* _Activity_
What you return must be the exact lines of the material below, from the first through the one that has "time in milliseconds", with no pictures and, please, nothing else.

* _Raw data_
■ ■ ■

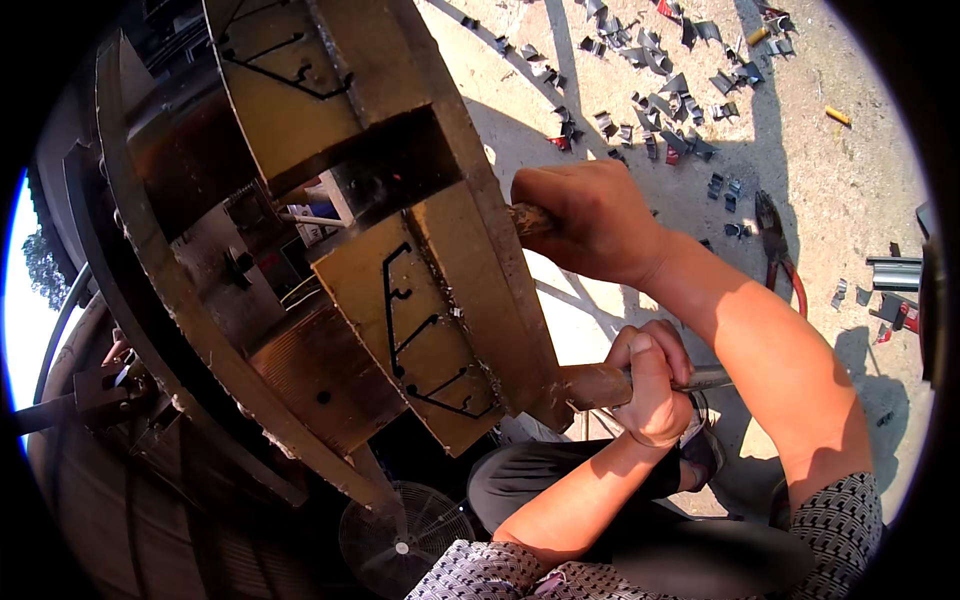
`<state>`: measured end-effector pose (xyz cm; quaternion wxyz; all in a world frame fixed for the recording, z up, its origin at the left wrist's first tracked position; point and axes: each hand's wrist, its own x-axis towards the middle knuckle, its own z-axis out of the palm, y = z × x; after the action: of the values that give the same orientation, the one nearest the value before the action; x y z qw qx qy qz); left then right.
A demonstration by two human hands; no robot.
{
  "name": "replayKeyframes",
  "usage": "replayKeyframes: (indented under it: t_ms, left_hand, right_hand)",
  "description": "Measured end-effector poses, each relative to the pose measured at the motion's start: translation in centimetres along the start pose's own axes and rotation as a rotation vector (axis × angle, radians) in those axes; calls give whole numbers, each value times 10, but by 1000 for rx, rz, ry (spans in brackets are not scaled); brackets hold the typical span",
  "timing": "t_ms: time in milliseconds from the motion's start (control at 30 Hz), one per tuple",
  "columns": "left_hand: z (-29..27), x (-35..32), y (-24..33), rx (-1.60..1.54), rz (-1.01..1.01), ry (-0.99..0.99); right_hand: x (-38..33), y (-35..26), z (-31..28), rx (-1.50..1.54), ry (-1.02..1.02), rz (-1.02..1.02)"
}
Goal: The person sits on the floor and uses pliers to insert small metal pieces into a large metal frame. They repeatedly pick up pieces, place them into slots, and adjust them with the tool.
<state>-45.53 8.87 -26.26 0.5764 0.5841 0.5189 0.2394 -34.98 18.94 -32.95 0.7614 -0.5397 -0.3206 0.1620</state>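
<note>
Up close, a big round metal machine [300,230] fills the left and middle of the view, with yellow-brown plates [420,320] that carry cut slots, and an open dark gap [390,165] between two plates; inside the frame some wires and small parts show, too small to tell exactly. On its right edge two handles stick out. The right hand [590,220] is closed tight around the upper handle [530,222], just beside the plate edge. The left hand [650,385] is clenched around the lower handle [600,385], a rusty thick bar that touches the lower corner of the plate, with the thumb pointing up. Under the arms, a bent knee in dark trousers [560,480] and a small round fan [400,545] are seen. To the right the sandy ground [840,170] is open, with many small metal pieces [660,110] scattered far from the hands, and a tool with red handles [780,255] lying near the right forearm.
</note>
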Motion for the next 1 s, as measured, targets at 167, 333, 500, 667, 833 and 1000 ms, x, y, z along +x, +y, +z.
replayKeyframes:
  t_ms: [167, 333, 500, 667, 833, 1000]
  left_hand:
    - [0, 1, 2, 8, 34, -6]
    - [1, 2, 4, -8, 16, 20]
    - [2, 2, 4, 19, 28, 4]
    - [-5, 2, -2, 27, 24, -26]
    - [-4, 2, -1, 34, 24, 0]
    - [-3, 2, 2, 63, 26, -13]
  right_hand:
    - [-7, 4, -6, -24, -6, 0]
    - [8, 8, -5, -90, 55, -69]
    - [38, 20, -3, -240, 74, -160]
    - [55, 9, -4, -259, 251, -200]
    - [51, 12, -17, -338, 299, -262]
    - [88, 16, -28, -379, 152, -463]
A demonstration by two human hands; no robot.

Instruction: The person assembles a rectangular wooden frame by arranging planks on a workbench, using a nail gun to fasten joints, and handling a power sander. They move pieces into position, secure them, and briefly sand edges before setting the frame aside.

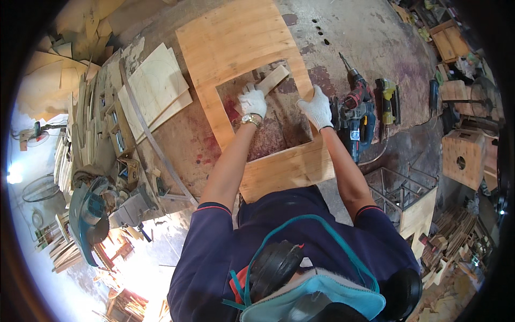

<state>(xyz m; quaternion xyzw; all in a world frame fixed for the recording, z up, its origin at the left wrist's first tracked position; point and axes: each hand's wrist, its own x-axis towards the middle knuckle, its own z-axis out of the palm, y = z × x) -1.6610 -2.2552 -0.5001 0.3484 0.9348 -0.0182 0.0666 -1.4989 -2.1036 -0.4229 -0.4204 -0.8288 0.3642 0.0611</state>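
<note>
A large plywood panel [236, 37] with a square cut-out lies on the worktable in front of me. Through the cut-out the stained tabletop shows. Inside that opening my left hand [252, 102], in a white knit glove with a watch at the wrist, closes on the near end of a short wooden strip [274, 79]. The strip slants toward the opening's far right corner. My right hand [316, 109], gloved too, grips the narrow right side of the panel, thumb toward the cut-out and fingers toward the outer edge.
Right of the panel lie a red cordless drill [355, 91], a blue power tool [367, 129] and a yellow-green tool [386, 99]. Thin plywood sheets [155, 86] and a long metal straightedge [155, 139] are at the left. A circular-blade saw [91, 214] stands lower left.
</note>
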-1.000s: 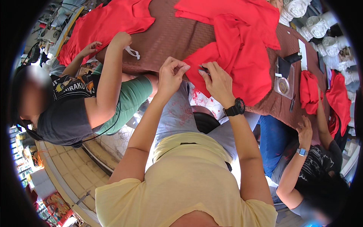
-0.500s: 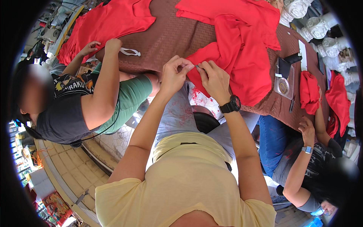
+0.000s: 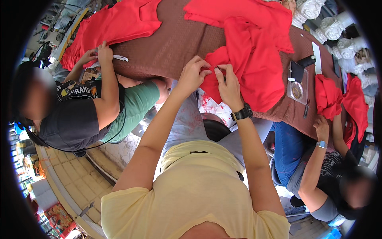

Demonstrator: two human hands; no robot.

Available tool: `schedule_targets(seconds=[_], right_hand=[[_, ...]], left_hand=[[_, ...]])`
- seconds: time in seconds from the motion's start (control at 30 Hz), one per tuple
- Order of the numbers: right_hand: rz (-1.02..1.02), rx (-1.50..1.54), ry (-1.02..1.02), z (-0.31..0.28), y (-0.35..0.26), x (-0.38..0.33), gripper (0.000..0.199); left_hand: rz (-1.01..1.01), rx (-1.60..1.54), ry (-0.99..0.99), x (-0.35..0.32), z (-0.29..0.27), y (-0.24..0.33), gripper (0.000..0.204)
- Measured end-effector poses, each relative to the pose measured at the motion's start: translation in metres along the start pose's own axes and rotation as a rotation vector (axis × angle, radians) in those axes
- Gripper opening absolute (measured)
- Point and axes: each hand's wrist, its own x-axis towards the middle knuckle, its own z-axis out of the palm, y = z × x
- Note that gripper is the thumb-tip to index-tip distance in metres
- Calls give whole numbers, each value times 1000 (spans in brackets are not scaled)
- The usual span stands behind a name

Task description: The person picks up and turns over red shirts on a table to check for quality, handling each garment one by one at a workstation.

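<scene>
A piece of red cloth (image 3: pixel 254 67) lies bunched on the brown-covered table, its near corner hanging over the edge between my hands. My left hand (image 3: pixel 193 75) pinches the cloth at that corner, thumb against forefinger. Close on its right, my right hand (image 3: pixel 229 87) has thumb and forefinger pressed together by the same part of the cloth. A tiny dark thing seems to show at those fingertips, too small to name. A black watch (image 3: pixel 242 113) is on my right wrist.
A person (image 3: pixel 79 107) at left handles red fabric (image 3: pixel 115 24) and a white strip (image 3: pixel 120 58). Another person (image 3: pixel 318 175) at right holds a red piece (image 3: pixel 328 95). Near them lies a clear plastic box (image 3: pixel 297 91) on the brown tablecloth (image 3: pixel 171 44). White bundles (image 3: pixel 344 47) stand beyond.
My left hand has shifted right, and my right hand slightly right and down. The white strip has slid left, toward the person there. The right-hand person's lower hand has risen to the red piece.
</scene>
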Motion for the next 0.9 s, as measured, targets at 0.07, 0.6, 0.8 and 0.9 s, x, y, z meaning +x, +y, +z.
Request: schedule_targets(seconds=[0.07,0.6,0.8,0.9], right_hand=[[-18,11,10,2,9,-2,28],[-427,-419,46,-2,4,4,10],[-442,-466,29,-1,3,6,8],[-341,-388,47,-2,1,5,13]], left_hand=[[12,34,20,4,2,0,9],[-101,-75,17,-2,6,-10,8],[-92,-50,10,-2,5,-10,8],[-54,-74,-136,-1,-7,-7,9]])
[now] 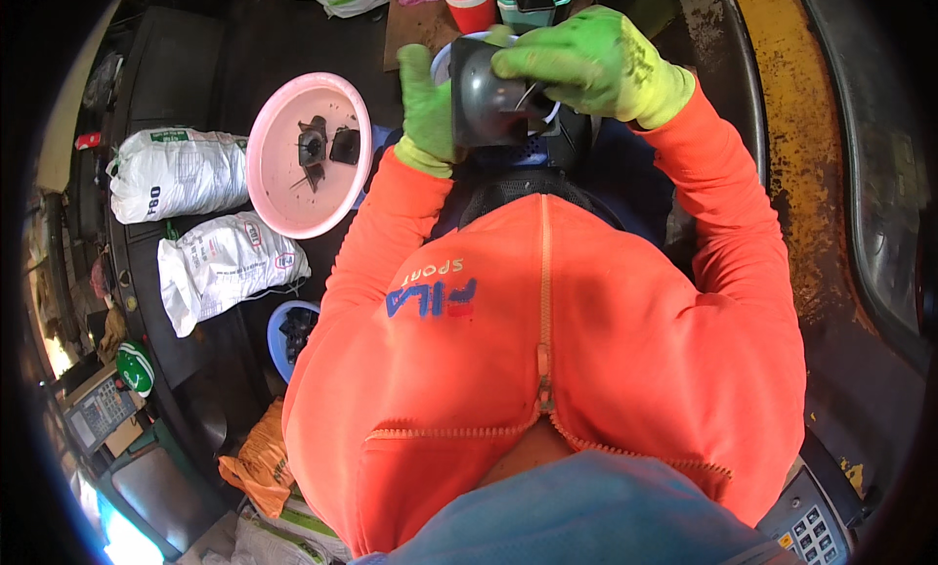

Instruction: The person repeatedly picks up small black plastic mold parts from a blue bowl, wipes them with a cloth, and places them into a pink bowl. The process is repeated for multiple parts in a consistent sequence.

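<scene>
Both my hands wear green and yellow gloves. My left hand (427, 106) grips one side of a hollow black plastic part (481, 96) with a flat, flared edge. My right hand (591, 66) is on the part's other side, its fingers stretched over the dark surface. From under those fingers sticks a thin, light, pointed blade-like tool (529, 96), mostly hidden. Behind the part shows the rim of a pale blue basin (441, 65); what lies in it is largely covered. A pink basin (269, 174) on my left has a few black plastic pieces (313, 147) in it.
Two white sacks (181, 174) lie left of the pink basin. Below them stands a blue basin (277, 342) of black pieces. A red container (471, 6) and a teal basket (532, 20) stand beyond my hands. A rusty yellow machine frame (796, 125) runs along my right.
</scene>
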### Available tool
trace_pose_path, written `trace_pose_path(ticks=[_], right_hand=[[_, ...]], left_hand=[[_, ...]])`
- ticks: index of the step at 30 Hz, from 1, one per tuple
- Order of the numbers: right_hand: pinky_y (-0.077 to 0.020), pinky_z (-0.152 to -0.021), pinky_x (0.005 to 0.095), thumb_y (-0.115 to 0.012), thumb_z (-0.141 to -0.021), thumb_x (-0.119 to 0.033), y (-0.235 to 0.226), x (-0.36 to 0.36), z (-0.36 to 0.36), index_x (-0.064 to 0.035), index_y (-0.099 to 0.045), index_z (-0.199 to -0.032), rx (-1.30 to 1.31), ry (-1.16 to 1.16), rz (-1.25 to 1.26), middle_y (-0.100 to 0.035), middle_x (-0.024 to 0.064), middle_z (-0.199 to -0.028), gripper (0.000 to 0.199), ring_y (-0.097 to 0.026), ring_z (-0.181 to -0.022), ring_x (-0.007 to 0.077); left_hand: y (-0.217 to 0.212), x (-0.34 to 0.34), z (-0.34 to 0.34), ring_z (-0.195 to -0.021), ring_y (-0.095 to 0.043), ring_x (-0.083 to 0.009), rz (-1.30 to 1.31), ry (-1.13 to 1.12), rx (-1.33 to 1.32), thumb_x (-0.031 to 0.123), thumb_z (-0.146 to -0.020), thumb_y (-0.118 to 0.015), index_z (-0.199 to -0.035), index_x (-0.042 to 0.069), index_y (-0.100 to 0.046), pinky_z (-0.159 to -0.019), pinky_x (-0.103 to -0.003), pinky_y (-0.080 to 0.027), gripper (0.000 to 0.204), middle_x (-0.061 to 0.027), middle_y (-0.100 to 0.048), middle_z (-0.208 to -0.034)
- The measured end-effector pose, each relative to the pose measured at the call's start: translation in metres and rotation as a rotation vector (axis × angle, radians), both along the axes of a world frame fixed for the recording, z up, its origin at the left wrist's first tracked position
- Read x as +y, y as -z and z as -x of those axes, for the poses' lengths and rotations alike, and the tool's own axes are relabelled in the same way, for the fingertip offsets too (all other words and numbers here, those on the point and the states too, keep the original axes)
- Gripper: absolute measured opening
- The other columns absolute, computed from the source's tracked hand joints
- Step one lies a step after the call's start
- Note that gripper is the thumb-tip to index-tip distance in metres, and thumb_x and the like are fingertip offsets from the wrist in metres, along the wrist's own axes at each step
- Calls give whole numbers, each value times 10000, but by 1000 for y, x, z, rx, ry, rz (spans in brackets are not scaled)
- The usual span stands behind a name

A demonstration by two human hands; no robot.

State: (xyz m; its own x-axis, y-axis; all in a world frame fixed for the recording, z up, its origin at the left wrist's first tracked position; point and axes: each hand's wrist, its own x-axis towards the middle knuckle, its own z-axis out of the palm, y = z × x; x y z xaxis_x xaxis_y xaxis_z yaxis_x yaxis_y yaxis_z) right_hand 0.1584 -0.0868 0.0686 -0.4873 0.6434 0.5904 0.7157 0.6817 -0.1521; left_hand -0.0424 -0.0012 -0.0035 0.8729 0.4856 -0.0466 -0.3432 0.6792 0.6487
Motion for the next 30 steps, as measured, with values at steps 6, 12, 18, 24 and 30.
trace_pose_path(ticks=[6, 12, 18, 24, 30], right_hand=[[-528, -732, 293, -682, -913, -148, 4, -4, 1, -67, -658, -1193, 384, 187, 430, -700, 57, -984, 292, -671, -807, 168], [-544, -768, 358, -605, -967, -228, 33, -17, -1, -67, -674, -1150, 479, 284, 393, -706, 134, -1031, 253, -695, -912, 284], [-564, -727, 368, -639, -937, -158, 45, -19, 4, -61, -678, -1143, 322, 237, 178, -718, 115, -1000, 232, -701, -863, 306], [-558, -676, 362, -632, -943, -167, 35, -27, 16, -88, -676, -1134, 331, 242, 226, -714, 105, -945, 211, -698, -818, 294], [-561, -695, 373, -622, -952, -156, 38, -35, 29, -51, -655, -1154, 484, 251, 320, -709, 139, -961, 231, -694, -837, 329]], left_hand=[[15, 3, -4, -1123, -622, -354, 182, -4, -132, 487, -852, -553, -1398, -27, -437, -964, -515, -515, 759, -216, -589, -1273], [10, 14, -1, -1139, -611, -384, 163, -42, -143, 434, -770, -610, -1431, -102, -324, -1007, -514, -498, 898, -287, -543, -1299], [-8, 0, -4, -1114, -620, -343, 14, -89, -124, 420, -819, -514, -1366, -91, -431, -979, -449, -518, 754, -224, -589, -1240], [-28, -1, 0, -1114, -618, -351, -58, -98, -182, 350, -760, -568, -1406, -68, -409, -974, -453, -524, 785, -210, -587, -1240], [-38, -1, -1, -1094, -617, -338, -296, -171, -189, 387, -725, -648, -1424, -139, -354, -944, -433, -531, 923, -243, -567, -1250]])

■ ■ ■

* _Solution to the exercise_
`<state>`: measured end-effector pose (xyz cm; quaternion wxyz; all in a world frame fixed for the recording, z up, its origin at the left wrist's first tracked position; point and axes: each hand's wrist, its own x-axis towards the middle knuckle, its own z-axis out of the palm, y = z × x; after the action: of the values that give the same orientation, the one nearest the value before the action; x y z qw qx qy qz); left then right.
A demonstration by two human hands; no robot.
{
  "name": "replayKeyframes",
  "usage": "replayKeyframes: (indented under it: t_ms, left_hand, right_hand)",
  "description": "Measured end-effector poses, each relative to the pose measured at the motion's start: translation in centimetres along the start pose's own axes and rotation as a rotation vector (axis × angle, radians) in those axes; calls give whole numbers, each value times 10, but by 1000 for rx, rz, ry (spans in brackets are not scaled); brackets hold the typical span",
  "timing": "t_ms: time in milliseconds from the motion's start (control at 30 Hz), one per tuple",

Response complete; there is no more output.